= What is needed =
Go through the entries below. Copy out every line that contains "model".

(Stored data entries)
==*==

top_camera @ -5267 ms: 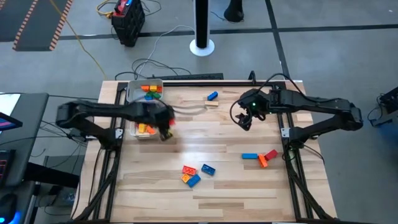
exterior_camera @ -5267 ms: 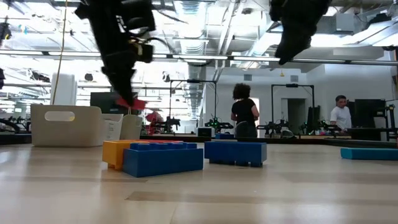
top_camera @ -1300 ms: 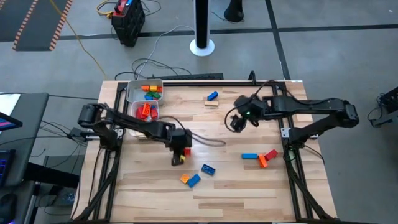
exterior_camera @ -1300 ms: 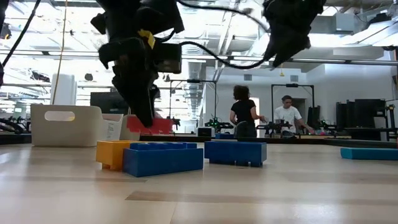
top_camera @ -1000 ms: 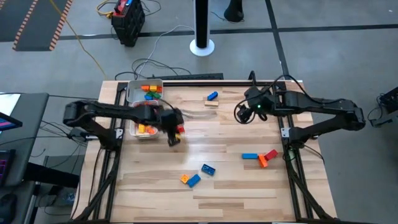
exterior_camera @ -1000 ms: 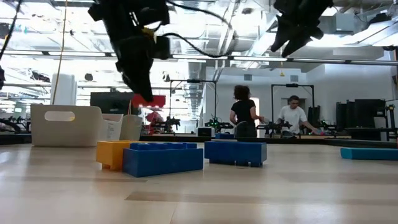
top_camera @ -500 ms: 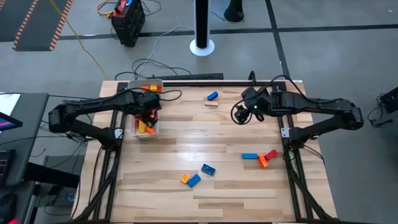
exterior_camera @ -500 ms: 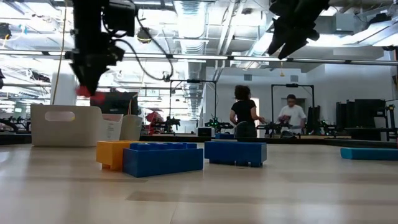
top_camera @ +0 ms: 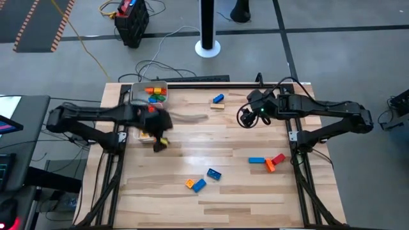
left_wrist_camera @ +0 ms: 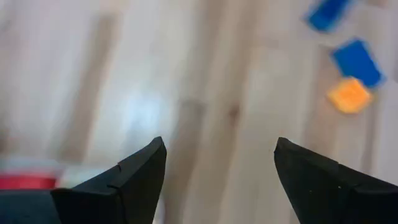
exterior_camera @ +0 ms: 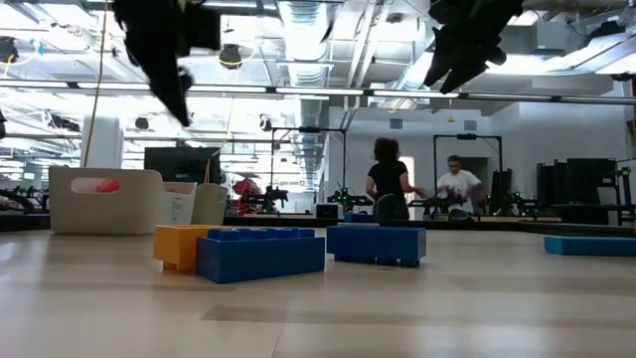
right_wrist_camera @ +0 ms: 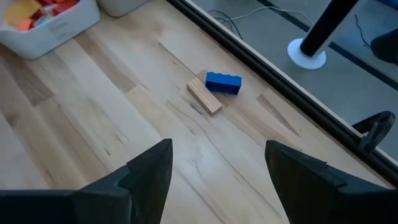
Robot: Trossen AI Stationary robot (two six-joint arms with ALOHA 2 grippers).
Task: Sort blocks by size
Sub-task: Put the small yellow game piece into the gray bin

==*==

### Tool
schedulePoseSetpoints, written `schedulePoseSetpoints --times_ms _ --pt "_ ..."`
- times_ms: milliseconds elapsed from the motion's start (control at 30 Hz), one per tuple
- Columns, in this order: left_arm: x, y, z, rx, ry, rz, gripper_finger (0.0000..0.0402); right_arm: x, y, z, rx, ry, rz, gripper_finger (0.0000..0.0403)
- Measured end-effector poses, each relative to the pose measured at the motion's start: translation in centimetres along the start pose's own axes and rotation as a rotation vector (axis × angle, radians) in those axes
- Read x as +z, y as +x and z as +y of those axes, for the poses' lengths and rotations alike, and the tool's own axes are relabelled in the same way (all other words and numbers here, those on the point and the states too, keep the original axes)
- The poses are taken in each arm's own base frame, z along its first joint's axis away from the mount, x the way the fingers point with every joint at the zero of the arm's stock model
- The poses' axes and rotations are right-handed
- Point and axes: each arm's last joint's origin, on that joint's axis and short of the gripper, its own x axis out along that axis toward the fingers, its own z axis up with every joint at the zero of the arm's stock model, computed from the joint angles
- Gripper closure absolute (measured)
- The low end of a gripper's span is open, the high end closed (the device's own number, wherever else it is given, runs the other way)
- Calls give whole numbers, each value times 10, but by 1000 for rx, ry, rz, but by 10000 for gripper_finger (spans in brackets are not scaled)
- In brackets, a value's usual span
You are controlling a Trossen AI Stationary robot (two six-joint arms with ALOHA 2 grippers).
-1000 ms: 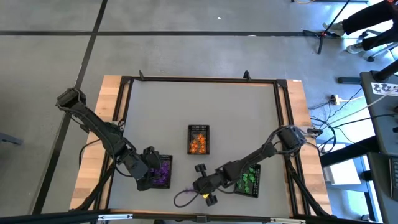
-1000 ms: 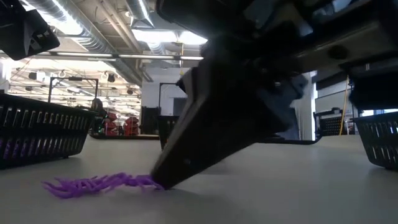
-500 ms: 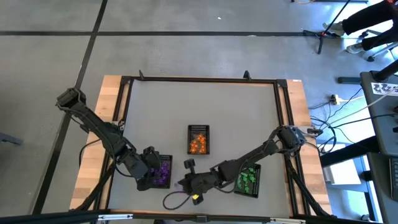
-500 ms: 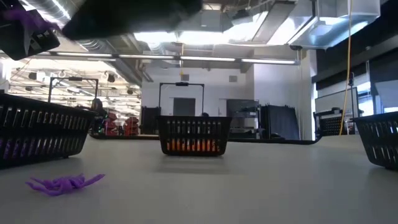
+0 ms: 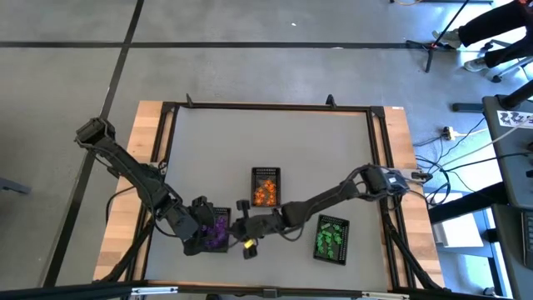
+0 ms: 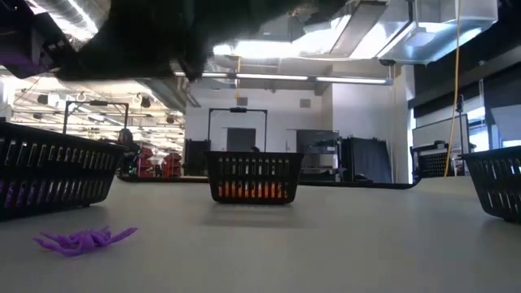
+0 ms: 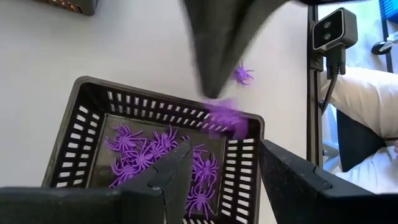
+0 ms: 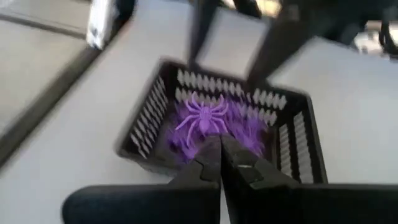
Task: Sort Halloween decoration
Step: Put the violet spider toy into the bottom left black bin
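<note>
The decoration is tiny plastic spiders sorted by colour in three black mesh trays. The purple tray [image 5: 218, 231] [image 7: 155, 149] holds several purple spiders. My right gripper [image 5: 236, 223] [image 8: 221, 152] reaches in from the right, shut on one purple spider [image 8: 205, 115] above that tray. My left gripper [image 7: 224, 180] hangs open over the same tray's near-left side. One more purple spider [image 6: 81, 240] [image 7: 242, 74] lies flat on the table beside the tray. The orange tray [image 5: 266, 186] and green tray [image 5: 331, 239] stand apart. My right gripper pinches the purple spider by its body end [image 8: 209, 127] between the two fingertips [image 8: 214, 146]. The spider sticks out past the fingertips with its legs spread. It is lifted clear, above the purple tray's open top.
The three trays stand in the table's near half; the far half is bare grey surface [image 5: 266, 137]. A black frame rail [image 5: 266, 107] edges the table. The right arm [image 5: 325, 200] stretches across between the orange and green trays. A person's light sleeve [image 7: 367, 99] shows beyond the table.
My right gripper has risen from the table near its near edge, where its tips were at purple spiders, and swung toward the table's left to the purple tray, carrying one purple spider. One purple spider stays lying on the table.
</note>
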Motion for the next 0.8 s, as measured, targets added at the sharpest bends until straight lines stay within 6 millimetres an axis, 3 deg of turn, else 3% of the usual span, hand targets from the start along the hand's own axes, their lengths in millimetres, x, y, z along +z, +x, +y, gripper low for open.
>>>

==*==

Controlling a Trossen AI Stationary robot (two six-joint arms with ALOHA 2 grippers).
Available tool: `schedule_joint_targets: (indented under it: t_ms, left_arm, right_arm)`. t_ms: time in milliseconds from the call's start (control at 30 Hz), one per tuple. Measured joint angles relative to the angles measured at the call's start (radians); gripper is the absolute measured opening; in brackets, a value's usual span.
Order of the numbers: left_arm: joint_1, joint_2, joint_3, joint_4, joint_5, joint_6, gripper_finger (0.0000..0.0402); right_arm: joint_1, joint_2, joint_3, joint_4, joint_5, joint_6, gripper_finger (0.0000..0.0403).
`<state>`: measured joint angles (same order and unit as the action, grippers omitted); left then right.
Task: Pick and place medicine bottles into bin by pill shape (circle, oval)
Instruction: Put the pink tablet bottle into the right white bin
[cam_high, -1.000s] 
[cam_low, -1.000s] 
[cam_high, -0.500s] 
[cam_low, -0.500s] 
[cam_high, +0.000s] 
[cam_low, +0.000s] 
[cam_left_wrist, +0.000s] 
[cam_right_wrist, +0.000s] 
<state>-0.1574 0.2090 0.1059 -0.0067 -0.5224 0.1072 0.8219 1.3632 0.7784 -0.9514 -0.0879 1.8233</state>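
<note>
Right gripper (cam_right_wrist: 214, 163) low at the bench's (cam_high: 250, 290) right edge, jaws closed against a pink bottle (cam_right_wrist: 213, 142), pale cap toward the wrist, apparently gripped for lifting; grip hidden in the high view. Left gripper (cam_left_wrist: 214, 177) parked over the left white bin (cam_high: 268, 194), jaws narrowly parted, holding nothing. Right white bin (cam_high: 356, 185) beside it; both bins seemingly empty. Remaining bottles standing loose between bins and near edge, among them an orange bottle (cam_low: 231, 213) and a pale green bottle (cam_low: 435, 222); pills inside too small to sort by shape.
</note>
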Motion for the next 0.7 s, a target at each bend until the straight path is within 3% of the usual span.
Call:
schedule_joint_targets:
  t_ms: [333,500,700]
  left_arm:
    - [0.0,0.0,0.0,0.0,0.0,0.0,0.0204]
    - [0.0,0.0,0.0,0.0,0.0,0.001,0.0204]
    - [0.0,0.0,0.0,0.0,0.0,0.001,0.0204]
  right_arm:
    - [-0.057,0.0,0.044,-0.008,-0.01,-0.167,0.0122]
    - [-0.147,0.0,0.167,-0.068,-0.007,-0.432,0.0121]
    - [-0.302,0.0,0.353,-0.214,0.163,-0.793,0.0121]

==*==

= Response for this exercise =
- The poses are taken in each arm's own base frame, z along its first joint's axis away from the mount, x the way the fingers point with every joint at the zero of the arm's stock model
- Point and axes: each arm's last joint's origin, on that joint's axis and short of the gripper, its own x axis out along that axis toward the fingers, its own z axis up with every joint at the zero of the arm's stock model, computed from the joint angles

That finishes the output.